REQUIREMENT:
Search the material below for "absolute" and copy every line where it occurs.

AVAILABLE DATA:
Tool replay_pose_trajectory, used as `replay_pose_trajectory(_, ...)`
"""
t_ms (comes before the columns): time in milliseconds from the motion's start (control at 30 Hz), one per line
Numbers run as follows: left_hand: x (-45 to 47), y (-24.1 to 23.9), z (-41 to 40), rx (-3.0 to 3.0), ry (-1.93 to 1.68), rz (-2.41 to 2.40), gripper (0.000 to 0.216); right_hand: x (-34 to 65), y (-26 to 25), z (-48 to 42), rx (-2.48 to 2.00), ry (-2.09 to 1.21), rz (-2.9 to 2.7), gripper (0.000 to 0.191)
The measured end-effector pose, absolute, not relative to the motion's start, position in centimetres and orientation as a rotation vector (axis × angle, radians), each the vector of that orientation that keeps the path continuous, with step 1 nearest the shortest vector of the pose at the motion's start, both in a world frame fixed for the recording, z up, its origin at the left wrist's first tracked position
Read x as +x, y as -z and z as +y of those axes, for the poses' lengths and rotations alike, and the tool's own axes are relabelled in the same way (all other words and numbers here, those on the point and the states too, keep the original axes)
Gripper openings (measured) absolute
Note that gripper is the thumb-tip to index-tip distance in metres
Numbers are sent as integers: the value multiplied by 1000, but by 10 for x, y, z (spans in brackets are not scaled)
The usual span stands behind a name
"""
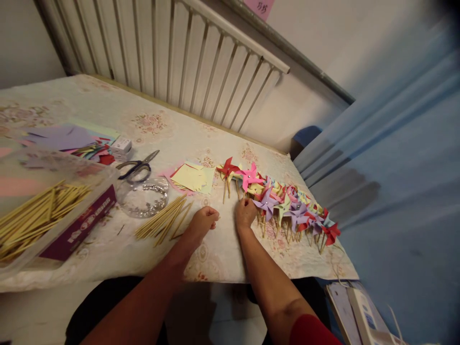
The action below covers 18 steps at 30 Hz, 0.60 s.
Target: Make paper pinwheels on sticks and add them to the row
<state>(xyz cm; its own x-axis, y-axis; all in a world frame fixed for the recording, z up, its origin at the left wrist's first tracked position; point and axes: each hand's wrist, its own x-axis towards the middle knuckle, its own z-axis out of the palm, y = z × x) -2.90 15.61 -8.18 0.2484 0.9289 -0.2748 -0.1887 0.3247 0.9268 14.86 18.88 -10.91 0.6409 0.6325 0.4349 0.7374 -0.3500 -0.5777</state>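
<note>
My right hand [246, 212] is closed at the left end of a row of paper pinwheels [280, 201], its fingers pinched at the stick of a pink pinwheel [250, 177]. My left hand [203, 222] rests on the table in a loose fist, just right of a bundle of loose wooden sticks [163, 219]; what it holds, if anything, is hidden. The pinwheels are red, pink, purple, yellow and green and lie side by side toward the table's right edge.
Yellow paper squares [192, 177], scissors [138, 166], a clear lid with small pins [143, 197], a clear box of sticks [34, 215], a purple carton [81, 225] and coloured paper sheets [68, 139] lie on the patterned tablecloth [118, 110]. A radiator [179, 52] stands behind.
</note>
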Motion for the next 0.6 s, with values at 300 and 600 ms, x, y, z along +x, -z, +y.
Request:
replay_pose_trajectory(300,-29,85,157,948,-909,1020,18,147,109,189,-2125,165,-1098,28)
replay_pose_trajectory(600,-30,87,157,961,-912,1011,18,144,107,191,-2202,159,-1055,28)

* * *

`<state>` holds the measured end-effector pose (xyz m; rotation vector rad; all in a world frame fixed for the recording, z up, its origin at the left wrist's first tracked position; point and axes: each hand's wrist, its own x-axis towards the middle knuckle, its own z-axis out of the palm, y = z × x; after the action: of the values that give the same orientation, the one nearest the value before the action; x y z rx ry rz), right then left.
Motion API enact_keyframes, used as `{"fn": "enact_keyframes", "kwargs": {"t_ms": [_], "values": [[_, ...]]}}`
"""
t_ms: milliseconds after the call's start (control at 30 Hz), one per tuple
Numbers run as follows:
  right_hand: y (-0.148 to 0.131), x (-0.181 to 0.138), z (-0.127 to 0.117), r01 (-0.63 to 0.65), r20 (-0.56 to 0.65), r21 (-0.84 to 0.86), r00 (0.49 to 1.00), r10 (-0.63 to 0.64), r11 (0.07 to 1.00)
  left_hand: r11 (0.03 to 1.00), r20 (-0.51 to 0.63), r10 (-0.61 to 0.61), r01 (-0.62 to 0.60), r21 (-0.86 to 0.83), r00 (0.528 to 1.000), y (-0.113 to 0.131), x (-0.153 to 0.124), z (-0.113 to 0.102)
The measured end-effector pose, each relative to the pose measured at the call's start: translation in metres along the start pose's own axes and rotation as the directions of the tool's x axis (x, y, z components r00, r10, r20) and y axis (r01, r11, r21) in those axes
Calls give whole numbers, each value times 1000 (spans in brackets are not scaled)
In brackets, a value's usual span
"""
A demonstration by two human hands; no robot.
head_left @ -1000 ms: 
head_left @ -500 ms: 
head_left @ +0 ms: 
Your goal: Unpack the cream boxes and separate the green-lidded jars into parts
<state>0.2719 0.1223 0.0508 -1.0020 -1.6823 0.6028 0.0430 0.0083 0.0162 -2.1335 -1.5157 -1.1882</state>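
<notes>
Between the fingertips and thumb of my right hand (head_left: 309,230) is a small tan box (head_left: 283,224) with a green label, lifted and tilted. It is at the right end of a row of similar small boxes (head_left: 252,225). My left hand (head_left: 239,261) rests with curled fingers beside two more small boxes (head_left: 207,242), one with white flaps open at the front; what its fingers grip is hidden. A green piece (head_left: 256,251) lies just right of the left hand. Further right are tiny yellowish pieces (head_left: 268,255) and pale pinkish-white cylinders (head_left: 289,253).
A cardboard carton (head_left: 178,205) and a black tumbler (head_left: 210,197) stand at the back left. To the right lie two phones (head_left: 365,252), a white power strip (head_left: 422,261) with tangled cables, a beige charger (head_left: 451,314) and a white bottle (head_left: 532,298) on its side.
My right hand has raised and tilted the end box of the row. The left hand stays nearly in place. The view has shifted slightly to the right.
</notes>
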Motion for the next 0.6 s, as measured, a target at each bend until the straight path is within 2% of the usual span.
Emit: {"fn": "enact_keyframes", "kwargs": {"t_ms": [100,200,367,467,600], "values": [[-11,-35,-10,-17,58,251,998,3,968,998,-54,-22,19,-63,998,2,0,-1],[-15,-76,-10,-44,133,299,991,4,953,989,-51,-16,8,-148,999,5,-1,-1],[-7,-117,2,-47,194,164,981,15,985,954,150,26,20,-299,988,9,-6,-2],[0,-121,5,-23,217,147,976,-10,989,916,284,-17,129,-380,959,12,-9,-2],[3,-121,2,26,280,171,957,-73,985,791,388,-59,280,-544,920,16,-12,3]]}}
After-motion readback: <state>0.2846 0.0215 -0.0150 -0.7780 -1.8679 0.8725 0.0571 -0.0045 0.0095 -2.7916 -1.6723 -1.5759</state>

COMPLETED TASK:
The measured end-effector pose, absolute, not relative to the motion's start, position in centimetres and orientation as a rotation vector (axis × angle, radians), each the vector of that orientation that keeps the path continuous, with step 1 nearest the shortest vector of the pose at the motion's start, both in a world frame fixed for the recording, z up, its origin at the left wrist's first tracked position
Gripper openings (measured) absolute

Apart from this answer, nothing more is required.